Nvidia researchers have introduced a method for resource-efficient fine-tuning of AI models. DoRA achieves higher accuracy than the widely used LoRA without increasing the computational cost for inference.
LoRA (Low-Rank Adaptation) has become an increasingly popular method for fine-tuning large AI language models for specific tasks. LoRA adjusts the weights of the pre-trained model with only a few parameters, thus reducing the computational cost compared to classical fine-tuning of the entire network. However, so-called full fine-tuning still achieves higher accuracy.
Nvidia researchers have now examined the differences in learning behavior between LoRA and classic full fine-tuning to find methods to minimize these differences. They analyzed the changes in model weights during fine-tuning, particularly considering the magnitude and direction components of the weights. The magnitude components show how much the weights change, while the direction components indicate in which direction these changes occur, i.e., how the ratio of the weights to each other changes.

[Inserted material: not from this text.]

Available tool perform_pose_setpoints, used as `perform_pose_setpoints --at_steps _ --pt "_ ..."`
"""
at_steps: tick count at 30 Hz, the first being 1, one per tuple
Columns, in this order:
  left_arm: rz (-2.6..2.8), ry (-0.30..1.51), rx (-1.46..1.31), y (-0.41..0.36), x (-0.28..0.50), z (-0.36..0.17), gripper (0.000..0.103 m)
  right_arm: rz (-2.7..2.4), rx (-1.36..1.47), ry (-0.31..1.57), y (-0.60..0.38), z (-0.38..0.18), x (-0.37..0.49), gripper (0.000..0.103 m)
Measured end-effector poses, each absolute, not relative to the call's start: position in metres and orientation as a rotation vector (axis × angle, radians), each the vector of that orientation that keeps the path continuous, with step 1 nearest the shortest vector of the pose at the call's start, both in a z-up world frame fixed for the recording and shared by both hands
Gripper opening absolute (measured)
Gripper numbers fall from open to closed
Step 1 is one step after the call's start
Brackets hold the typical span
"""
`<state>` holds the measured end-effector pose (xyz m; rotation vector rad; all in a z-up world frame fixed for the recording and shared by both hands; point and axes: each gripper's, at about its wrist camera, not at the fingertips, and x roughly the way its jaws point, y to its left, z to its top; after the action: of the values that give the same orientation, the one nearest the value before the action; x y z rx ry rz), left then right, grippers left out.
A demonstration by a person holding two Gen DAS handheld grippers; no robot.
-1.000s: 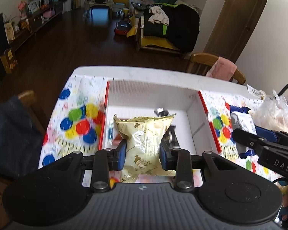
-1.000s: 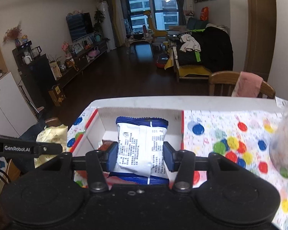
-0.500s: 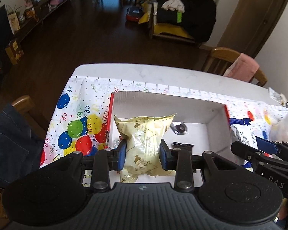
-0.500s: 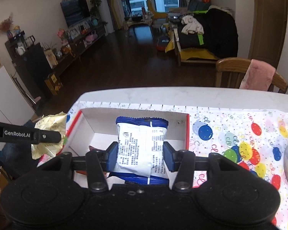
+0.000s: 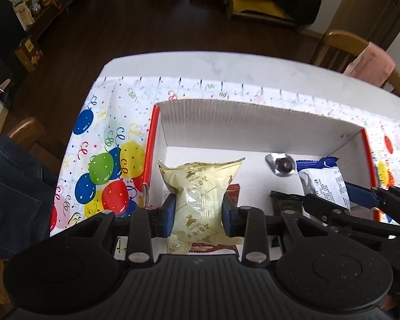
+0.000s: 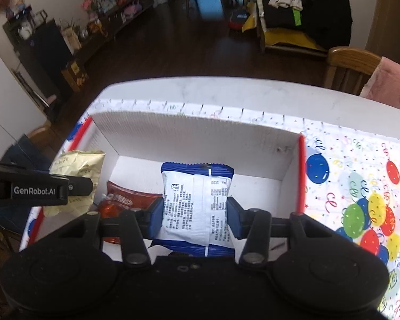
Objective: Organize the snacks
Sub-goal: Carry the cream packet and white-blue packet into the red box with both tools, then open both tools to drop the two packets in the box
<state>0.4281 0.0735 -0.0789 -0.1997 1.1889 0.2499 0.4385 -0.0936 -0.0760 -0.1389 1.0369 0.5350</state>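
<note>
Comparing with the views a second back, we note both cameras now look far more steeply into the white box (image 5: 253,122): its floor fills mid-frame in both views, and the room has slid to the upper edge. Both packets now hang over the box interior, so we judge release is near.

Left gripper (image 5: 198,213) is clamped on the pale yellow packet (image 5: 200,186), lower centre of the left view, above a red wrapper (image 5: 233,190). Right gripper (image 6: 194,216) is clamped on the blue-and-white packet (image 6: 197,200), centre of the right view.

On the box floor: a silver foil piece (image 5: 281,164), a black wrapper (image 5: 285,200), and a red pack (image 6: 125,200) reading "OREO".

Readable text: "GenRobot.AI" on the left gripper's side, left edge of the right view. Gold print on the yellow packet and fine print on the blue-and-white one are illegible. The balloon-print cloth (image 5: 104,165) covers the bench (image 5: 226,64).
</note>
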Motion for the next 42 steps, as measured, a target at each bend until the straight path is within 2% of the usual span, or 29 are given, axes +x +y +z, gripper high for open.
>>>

Here, clear differences emerge: While LoRA makes magnitude and direction changes proportionally, full fine-tuning can make more subtle adjustments. LoRA lacks the ability to combine large magnitude changes with small direction changes or vice versa.
DoRA approaches learning capability of full fine-tuning
Based on these findings, the researchers introduce Weight-Decomposed Low-Rank Adaptation (DoRA). DoRA first decomposes the pre-trained weights into magnitude and direction components, and then trains both. Since the direction component has many parameters, it is additionally decomposed with LoRA to accelerate training.
By separately optimizing magnitude and direction, DoRA simplifies the task for LoRA compared to the original approach. Additionally, splitting the weights stabilizes the optimization of direction adaptation. Through this modification, DoRA achieves a learning capability similar to full fine-tuning.
In experiments with various tasks such as commonsense reasoning, visual instruction optimization, and image-text understanding, DoRA consistently outperforms LoRA without additional computational cost during inference. The improved learning capability allows DoRA to achieve higher accuracy than LoRA in the tested benchmarks with fewer parameters.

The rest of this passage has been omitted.